[Your objective]
Repeat exactly the lines of the material below that run from the "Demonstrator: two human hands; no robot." line to the "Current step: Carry" line, including both, and do not carry over any pictures.

[Source material]
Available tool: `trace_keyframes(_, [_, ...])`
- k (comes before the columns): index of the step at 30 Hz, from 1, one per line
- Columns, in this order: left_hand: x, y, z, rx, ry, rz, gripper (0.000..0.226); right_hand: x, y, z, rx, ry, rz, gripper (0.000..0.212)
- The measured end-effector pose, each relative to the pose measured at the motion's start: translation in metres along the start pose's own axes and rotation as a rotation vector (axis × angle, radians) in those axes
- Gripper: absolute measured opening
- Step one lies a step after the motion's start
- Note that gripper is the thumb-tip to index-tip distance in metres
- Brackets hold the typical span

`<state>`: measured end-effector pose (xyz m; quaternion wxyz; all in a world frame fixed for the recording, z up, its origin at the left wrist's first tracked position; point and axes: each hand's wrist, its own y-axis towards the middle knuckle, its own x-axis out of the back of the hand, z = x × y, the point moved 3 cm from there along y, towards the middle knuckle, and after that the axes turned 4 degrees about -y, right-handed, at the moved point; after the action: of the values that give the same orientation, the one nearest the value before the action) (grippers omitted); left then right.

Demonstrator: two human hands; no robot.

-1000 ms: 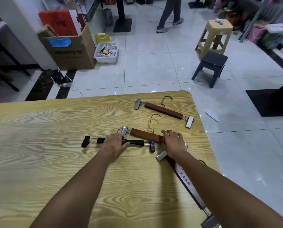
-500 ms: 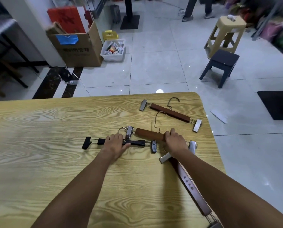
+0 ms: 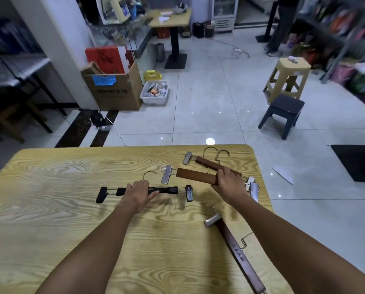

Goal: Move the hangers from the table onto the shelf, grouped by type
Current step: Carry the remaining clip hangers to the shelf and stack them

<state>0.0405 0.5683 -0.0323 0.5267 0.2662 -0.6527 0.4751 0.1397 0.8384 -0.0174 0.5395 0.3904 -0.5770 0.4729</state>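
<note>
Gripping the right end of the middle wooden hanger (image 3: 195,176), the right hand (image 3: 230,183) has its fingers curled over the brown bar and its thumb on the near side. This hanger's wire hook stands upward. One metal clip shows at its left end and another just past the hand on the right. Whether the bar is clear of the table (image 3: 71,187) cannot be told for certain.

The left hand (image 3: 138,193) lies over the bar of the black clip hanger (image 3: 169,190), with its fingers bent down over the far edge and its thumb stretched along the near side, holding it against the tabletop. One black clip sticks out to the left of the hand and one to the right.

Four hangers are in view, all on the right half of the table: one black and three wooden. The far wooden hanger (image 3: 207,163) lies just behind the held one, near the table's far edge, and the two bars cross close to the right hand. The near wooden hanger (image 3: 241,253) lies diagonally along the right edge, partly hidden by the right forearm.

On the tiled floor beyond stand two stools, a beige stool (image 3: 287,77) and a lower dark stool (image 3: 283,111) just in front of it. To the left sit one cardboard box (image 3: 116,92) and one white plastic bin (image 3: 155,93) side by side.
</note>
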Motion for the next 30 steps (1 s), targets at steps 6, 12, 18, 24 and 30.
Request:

[Answer to the problem]
Demonstrator: two human hands; no robot.

-1000 ms: 
-500 ms: 
+0 ms: 

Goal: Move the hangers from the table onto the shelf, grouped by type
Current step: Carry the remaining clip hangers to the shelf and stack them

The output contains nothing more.